Rahul Mattan wrote in Mint:
The Supreme Court had held that allowing the private sector to access biometric and demographic information was tantamount to enabling their commercial exploitation of this information. So, the court ruled, that portion of Section 57 that enables bodies corporate and individuals to seek authentication, was unconstitutional. There is considerable confusion as to what this statement really means. Does it imply that no private entities whatsoever can use the authentication infrastructure? If so, how does that interpretation square with the rest of the judgment that unequivocally upholds the use of Aadhaar for the purposes of dispensing subsidies and other government benefits?
A report in Business Standard highlights how companies such as India’s Reliance Jio acquired customers due to the e-KYC module aided by Aadhaar and the future recourse:
“Though the verdict is not affecting us, we believe that this will be a regressive move for FinTech companies as they will eventually move to the traditional mode of verifying individuals and thereby the turnaround time for processing the loan will increase to a considerable extent,” said Bhavin Patel, co-founder and CEO of LenDenClub, a peer-to-peer lender.

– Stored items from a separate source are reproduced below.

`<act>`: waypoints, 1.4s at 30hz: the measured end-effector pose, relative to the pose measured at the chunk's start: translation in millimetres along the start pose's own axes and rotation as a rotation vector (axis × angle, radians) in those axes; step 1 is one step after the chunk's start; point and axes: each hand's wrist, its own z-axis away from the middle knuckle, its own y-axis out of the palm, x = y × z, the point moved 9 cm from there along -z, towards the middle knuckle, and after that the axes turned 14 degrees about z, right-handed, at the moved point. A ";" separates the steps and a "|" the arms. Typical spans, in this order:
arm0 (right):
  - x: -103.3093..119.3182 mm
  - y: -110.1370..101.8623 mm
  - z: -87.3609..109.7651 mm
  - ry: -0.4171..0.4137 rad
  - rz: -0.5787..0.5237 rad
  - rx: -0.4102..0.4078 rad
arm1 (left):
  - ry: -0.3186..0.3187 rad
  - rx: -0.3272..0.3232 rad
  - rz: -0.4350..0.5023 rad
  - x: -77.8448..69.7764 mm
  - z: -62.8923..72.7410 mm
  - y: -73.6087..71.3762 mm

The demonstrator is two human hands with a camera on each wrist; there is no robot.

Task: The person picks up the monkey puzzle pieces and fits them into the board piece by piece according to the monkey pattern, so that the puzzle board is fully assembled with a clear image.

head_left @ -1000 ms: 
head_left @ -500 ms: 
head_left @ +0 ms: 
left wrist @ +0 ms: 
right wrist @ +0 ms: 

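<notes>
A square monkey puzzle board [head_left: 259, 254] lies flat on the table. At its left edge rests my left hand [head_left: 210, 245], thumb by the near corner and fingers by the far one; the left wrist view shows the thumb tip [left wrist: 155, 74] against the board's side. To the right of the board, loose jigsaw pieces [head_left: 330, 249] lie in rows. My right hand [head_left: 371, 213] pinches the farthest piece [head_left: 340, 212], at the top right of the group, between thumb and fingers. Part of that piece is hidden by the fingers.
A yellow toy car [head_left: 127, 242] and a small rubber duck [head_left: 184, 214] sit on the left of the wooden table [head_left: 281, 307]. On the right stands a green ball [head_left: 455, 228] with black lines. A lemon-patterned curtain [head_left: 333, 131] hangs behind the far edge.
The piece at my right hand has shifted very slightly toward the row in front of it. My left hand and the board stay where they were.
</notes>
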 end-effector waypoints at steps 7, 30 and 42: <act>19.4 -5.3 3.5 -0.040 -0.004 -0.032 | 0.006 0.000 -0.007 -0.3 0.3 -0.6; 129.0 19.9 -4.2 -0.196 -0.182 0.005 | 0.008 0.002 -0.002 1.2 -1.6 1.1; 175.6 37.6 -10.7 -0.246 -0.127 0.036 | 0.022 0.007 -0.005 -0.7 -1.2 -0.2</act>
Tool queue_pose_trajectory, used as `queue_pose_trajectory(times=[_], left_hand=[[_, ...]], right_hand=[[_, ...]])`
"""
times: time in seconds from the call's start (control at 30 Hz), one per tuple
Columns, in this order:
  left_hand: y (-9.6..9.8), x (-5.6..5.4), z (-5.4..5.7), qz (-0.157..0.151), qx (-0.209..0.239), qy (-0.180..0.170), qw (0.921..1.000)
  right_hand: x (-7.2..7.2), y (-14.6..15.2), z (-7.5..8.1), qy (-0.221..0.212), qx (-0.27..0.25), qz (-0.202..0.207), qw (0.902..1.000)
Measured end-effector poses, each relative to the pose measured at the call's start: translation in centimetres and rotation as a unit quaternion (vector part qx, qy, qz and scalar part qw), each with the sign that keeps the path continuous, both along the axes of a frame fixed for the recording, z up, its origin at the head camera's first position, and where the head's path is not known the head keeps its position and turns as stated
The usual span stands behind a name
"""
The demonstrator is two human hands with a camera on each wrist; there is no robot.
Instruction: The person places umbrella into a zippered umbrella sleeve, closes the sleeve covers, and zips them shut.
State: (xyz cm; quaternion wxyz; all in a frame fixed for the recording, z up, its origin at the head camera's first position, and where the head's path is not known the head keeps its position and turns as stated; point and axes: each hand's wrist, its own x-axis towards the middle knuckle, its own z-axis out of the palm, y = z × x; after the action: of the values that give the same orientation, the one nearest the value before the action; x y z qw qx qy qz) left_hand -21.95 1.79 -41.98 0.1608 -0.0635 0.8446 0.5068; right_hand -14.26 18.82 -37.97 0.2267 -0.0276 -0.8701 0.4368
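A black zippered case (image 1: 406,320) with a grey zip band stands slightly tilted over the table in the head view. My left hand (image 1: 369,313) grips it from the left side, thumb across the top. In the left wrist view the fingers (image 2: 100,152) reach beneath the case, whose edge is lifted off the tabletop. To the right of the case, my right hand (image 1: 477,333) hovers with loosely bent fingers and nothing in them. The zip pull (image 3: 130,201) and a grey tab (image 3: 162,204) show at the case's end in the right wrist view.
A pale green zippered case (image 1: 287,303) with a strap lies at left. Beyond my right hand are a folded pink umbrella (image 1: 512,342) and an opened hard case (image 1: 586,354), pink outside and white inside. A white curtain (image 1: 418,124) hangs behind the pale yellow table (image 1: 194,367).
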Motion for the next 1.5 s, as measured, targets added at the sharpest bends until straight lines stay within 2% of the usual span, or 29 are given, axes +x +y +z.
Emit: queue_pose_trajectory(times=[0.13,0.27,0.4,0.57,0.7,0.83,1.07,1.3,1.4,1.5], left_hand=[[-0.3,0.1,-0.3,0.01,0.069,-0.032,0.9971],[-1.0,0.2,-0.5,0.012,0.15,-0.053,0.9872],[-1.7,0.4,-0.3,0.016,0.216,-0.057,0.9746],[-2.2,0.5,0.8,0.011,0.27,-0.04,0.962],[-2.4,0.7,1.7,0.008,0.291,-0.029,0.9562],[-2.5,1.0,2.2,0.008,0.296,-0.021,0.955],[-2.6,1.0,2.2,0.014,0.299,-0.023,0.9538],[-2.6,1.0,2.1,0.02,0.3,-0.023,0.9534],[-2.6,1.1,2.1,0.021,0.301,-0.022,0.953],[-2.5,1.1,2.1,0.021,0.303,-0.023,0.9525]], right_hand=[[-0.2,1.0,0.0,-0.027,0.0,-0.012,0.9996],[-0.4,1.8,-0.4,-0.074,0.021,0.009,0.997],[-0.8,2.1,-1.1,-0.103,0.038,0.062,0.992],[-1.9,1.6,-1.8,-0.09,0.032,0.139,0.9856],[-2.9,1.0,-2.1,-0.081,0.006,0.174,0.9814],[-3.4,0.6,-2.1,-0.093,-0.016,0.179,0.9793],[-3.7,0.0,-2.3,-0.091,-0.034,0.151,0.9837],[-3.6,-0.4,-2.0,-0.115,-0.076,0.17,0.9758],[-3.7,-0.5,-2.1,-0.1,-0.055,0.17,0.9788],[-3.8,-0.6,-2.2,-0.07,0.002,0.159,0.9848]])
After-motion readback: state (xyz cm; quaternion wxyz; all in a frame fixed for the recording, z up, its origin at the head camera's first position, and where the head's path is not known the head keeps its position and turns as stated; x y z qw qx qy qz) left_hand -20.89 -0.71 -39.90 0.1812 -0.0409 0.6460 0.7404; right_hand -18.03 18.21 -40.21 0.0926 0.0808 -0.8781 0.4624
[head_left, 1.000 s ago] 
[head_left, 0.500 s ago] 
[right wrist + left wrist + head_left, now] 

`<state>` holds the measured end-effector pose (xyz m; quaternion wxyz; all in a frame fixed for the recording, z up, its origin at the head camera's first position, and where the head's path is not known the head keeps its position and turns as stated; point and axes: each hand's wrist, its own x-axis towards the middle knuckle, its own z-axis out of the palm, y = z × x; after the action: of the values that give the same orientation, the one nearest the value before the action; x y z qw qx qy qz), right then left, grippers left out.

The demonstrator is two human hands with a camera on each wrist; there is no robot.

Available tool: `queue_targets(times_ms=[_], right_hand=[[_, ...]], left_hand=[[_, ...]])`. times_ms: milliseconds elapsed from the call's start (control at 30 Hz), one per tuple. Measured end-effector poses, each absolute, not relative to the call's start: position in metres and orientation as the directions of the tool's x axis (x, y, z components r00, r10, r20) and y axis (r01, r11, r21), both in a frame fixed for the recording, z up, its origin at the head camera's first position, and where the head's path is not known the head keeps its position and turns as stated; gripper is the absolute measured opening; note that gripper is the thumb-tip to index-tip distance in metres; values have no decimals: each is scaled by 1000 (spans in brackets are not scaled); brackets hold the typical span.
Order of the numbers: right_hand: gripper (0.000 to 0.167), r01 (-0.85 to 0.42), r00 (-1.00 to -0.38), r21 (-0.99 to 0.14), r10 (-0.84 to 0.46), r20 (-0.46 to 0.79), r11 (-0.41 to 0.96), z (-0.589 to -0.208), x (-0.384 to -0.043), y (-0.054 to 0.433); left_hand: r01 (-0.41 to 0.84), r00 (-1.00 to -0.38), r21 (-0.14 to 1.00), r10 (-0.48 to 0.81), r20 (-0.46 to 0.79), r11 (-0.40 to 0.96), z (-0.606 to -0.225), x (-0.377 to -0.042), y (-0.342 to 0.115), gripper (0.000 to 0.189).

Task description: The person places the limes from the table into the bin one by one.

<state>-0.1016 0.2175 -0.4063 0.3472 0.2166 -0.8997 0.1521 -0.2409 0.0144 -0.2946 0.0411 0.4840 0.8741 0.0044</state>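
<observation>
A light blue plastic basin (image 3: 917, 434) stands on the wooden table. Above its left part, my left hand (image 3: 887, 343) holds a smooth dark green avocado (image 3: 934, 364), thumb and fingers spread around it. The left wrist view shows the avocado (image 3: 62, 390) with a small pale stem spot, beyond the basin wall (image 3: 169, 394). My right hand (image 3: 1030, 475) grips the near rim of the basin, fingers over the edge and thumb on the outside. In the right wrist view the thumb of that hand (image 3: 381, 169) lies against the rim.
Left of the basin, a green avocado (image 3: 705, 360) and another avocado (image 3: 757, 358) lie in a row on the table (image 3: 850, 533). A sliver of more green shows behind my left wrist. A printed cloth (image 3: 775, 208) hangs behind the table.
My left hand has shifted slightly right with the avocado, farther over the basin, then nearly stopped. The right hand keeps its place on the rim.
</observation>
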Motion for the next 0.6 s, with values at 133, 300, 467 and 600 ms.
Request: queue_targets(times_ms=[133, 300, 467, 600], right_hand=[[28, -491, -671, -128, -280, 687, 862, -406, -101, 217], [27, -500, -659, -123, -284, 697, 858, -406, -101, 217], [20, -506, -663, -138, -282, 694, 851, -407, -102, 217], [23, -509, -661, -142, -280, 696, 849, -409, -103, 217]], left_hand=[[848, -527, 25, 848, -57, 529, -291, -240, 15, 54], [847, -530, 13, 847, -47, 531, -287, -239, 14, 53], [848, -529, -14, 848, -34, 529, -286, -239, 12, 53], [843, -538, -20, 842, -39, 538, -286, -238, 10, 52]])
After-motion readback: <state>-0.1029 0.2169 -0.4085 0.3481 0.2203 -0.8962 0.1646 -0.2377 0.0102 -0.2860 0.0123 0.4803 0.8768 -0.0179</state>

An editorial in The Hindu explains how the recent judgment restores the Aadhaar bill to its original form, by eliminating loopholes in the public distribution system for society’s poorest segments:
In upholding the constitutional validity of Aadhaar and clarifying areas in which it cannot be made mandatory, the Supreme Court has restored the original intent of the programme: to plug leakages in subsidy schemes and to have better targeting of welfare benefits. Over the years, Aadhaar came to mean much more than this in the lives of ordinary people, acquiring the shape of a basic identity document that was required to access more and more services, such as birth and death certificates, SIM cards, school admissions, property registrations and vehicle purchases.
#AadhaarVerdict: The Good, the Bad and the Ugly
Over the next few years, many legal scholars and social scientists are likely to pore over this significant judgment for its far-reaching impact on civil liberties and socio-economic issues.
The majority judgment struck down sections of the legislation that allowed the use of Aadhaar by private companies and also curtailed its use by the state under arbitrary “national security exceptions”. However, in spite of agreeing that profiling undermines civil liberties and surveillance is unconstitutional, the judges reach the conclusion that neither is possible in the Aadhaar system.
Aadhaar was always meant to be a mechanism by which subsidies and other welfare services of the government could be transferred to the people more easily. It was not intended to be a socio-economic right in itself. However, judicial approval for the scheme cripples individual privacy for perceived common good. In spite of acknowledging its flaws, the judges don’t find the reasons adequate to declare the scheme unconstitutional.
While four out of the five judges upheld the constitutionality of the Aadhaar project, Justice Chandrachud’s lone dissent raised important concerns.
He argued that the scheme is a “fraud on the constitution” and “wholly illegal”:
“Identity is necessarily a plural concept. The Constitution also recognises a multitude of identities through the plethora of rights that it safeguards….Technology deployed in the Aadhaar scheme reduces different constitutional identities into a single identity of a 12-digit number and infringes the right of an individual to identify herself/himself through a chosen means.
While the dissenting judge’s voice is not law, it opens the possibility of future challenges to the judgment.